## Work task:
Below are some records; copy each line in them that contains "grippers".

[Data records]
· · · · ·

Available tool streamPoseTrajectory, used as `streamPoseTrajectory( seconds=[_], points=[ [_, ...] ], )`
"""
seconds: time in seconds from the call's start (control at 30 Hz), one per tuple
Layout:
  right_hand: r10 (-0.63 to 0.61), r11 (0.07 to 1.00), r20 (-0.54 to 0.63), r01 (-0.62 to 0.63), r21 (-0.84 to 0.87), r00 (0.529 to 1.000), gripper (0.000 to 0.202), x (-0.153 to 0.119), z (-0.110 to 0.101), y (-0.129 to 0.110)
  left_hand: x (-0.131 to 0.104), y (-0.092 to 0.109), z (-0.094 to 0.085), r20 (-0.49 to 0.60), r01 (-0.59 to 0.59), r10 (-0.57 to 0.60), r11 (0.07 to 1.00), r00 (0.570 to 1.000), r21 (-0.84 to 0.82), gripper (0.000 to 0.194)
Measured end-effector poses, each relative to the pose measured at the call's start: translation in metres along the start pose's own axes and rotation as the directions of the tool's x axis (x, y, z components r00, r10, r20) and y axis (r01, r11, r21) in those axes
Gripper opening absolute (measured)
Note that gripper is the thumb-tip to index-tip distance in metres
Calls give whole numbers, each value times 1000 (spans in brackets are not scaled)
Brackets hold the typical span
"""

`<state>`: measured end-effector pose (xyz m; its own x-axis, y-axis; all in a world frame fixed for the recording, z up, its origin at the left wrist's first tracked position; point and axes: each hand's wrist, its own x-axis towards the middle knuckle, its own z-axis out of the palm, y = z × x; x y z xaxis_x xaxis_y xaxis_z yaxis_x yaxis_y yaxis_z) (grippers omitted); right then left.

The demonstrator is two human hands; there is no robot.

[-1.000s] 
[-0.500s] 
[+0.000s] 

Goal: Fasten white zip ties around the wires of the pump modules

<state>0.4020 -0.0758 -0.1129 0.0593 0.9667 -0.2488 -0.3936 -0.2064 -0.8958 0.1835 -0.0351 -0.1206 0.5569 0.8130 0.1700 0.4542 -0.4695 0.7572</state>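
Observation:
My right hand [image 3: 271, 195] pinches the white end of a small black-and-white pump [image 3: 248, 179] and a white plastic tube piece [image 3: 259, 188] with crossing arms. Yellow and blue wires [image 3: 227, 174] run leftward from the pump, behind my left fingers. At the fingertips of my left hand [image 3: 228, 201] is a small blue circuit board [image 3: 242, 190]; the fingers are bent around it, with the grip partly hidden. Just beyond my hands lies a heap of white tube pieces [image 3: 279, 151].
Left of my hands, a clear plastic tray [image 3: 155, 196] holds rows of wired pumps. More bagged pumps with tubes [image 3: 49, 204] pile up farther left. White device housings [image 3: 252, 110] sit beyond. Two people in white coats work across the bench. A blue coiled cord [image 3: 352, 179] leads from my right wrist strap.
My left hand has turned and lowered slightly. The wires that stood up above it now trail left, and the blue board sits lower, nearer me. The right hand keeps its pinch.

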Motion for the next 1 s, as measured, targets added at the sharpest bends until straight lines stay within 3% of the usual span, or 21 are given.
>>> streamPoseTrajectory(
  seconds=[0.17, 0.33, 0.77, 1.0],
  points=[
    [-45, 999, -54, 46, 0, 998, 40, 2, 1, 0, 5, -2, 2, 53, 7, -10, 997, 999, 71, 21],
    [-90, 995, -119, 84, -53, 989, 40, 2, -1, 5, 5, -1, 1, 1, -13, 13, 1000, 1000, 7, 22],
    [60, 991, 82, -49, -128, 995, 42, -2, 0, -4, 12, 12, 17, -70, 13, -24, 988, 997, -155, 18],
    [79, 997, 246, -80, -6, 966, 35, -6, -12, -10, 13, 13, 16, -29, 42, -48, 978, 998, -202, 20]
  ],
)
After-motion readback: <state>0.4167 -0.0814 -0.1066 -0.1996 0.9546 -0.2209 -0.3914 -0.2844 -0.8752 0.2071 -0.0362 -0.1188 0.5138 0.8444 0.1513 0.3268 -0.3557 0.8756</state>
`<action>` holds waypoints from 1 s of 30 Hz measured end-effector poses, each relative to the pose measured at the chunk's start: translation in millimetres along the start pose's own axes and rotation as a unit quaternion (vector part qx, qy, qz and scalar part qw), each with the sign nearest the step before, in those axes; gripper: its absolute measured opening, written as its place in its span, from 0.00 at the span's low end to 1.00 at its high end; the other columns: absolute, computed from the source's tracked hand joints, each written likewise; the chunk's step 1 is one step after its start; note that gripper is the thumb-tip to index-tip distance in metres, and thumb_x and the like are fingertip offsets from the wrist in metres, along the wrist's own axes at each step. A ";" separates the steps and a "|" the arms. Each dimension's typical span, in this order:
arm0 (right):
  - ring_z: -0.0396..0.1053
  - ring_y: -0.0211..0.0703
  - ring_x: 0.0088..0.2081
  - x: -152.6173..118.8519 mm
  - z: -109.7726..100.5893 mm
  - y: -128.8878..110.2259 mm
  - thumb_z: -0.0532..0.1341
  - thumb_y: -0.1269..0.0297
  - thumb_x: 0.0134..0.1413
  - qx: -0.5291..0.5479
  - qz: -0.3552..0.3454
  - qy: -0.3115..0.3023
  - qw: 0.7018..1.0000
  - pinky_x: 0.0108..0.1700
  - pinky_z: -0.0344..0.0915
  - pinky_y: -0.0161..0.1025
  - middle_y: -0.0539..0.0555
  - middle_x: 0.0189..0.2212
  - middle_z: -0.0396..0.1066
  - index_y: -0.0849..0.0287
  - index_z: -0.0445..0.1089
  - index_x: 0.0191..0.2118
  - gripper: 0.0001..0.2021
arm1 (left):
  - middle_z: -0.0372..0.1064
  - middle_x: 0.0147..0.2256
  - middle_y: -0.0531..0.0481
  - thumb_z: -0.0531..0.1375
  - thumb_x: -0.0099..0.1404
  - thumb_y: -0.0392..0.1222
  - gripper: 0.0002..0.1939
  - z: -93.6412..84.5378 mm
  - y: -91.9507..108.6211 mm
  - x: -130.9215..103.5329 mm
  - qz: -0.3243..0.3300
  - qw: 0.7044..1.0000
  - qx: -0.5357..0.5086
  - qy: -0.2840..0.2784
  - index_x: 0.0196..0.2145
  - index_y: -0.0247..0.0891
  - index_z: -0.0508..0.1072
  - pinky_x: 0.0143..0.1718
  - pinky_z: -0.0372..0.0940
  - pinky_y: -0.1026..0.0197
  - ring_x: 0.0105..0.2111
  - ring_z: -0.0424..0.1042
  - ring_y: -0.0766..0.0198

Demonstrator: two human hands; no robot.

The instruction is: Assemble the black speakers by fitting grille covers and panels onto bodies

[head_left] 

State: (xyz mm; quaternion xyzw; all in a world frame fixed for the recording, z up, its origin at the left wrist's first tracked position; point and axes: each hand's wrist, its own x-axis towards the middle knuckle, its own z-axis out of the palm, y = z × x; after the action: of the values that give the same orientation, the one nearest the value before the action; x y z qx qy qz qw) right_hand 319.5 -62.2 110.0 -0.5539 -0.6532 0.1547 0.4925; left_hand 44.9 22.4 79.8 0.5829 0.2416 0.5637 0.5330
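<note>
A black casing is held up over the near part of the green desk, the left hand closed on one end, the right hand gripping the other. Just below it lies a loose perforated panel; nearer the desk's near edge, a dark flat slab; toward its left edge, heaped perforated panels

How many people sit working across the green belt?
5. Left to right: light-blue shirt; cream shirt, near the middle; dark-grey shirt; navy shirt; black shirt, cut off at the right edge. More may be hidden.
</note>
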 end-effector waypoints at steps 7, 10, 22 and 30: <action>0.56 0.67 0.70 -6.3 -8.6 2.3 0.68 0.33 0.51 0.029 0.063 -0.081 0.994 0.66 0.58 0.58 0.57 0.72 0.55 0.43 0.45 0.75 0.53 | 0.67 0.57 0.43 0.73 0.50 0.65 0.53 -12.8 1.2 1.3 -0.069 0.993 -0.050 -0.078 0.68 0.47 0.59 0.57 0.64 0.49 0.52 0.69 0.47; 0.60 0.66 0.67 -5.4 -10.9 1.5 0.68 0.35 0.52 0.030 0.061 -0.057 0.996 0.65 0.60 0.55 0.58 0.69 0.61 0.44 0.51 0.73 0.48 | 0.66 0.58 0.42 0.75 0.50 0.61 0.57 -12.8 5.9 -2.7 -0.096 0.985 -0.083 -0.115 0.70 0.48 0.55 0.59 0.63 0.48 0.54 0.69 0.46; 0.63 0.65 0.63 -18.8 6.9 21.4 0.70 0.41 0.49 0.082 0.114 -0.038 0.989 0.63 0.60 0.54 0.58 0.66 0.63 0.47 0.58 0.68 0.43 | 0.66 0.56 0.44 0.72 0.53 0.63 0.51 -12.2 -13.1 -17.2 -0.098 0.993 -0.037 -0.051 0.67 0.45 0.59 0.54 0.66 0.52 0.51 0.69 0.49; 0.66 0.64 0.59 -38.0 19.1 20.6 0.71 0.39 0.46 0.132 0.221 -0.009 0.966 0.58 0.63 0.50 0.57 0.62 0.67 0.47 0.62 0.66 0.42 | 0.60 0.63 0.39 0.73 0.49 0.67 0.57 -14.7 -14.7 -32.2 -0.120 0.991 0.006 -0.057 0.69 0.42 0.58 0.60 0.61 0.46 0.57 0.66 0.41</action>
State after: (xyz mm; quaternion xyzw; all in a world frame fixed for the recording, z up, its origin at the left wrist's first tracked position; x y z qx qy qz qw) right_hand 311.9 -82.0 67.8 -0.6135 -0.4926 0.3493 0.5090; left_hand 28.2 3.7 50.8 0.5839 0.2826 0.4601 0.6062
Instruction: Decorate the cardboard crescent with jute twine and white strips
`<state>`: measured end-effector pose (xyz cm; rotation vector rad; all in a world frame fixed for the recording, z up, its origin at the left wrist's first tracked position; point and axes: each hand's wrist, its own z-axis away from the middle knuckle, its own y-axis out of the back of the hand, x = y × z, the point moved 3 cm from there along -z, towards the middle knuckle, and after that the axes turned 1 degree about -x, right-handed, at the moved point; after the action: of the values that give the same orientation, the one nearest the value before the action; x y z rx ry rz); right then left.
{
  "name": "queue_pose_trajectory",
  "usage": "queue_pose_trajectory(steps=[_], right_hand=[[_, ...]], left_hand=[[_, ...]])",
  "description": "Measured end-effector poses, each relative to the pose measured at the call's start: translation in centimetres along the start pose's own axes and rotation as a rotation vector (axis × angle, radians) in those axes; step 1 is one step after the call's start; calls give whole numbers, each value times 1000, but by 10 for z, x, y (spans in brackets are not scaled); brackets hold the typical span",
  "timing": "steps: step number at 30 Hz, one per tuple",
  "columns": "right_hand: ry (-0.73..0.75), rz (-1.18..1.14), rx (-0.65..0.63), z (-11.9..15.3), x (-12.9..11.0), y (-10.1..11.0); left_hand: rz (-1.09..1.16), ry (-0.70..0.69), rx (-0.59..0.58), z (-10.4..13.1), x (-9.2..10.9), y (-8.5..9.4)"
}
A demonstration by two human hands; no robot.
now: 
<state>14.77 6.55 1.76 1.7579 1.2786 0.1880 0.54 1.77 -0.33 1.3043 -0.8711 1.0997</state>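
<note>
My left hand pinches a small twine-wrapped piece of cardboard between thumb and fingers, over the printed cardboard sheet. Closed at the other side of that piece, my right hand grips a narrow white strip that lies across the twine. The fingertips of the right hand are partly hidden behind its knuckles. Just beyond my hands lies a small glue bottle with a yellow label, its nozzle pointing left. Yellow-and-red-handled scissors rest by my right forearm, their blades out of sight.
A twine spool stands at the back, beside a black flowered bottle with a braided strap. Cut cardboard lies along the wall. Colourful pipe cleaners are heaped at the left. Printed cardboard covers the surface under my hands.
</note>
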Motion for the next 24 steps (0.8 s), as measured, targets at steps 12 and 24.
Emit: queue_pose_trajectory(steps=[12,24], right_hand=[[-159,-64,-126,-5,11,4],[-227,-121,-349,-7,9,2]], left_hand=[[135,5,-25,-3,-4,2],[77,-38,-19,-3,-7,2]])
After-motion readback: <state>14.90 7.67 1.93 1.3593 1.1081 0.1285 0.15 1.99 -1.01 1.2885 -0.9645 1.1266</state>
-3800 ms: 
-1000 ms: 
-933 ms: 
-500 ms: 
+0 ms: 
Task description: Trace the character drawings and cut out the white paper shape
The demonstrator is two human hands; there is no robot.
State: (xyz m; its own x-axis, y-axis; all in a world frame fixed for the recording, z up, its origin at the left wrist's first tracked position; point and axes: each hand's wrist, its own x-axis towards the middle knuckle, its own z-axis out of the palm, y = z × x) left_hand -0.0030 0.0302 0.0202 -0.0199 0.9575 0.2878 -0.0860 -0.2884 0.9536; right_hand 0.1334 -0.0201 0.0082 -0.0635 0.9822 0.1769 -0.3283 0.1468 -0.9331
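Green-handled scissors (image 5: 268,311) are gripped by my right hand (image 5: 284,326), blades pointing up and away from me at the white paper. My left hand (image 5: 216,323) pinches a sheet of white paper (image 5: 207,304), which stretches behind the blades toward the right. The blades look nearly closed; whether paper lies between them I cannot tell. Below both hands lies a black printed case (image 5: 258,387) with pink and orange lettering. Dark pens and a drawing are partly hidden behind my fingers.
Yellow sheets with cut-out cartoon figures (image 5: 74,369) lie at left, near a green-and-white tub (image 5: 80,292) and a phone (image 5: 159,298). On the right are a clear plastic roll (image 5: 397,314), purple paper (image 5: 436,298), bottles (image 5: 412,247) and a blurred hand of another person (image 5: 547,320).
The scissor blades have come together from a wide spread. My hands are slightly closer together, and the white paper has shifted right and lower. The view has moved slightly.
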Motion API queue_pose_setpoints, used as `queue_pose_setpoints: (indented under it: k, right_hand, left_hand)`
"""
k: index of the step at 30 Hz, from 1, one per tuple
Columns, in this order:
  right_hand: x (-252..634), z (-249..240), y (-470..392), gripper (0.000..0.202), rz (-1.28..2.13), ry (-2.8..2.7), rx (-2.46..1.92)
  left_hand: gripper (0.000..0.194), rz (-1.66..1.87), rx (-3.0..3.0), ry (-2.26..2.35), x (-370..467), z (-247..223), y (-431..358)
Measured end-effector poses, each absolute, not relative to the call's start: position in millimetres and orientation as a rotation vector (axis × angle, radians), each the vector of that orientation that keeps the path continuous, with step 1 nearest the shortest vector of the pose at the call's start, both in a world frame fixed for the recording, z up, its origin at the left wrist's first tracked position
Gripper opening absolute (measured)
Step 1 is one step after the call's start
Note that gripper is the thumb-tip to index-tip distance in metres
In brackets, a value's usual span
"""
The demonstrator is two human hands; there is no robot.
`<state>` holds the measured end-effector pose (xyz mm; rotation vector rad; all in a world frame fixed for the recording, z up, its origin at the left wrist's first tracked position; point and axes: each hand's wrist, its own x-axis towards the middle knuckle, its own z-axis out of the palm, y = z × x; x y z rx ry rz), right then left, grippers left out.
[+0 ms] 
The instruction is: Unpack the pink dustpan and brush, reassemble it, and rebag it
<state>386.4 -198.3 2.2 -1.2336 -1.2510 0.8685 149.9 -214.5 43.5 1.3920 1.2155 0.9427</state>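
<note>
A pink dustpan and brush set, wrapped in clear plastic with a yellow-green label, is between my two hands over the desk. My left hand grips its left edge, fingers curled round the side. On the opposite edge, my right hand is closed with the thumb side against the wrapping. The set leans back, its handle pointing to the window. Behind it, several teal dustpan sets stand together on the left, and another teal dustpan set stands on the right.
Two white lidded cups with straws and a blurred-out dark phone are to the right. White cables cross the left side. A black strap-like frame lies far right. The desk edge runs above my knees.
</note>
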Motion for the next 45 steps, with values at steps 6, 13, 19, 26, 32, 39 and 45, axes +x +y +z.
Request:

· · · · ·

## Answer to this task:
`<state>`: measured end-effector pose (xyz m; its own x-axis, y-axis; all in a world frame fixed for the recording, z up, its origin at the left wrist's first tracked position; point and axes: each hand's wrist, its own x-axis towards the middle knuckle, its own z-axis out of the palm, y = z × x; x y z xaxis_x xaxis_y xaxis_z yaxis_x yaxis_y yaxis_z) (grippers omitted); right then left.
`<state>` holds the measured end-effector pose (xyz mm; rotation vector rad; all in a world frame fixed for the recording, z up, its origin at the left wrist's first tracked position; point and axes: each hand's wrist, its own x-axis towards the middle knuckle, its own z-axis out of the palm, y = z × x; x y z rx ry rz), right then left, grippers left out.

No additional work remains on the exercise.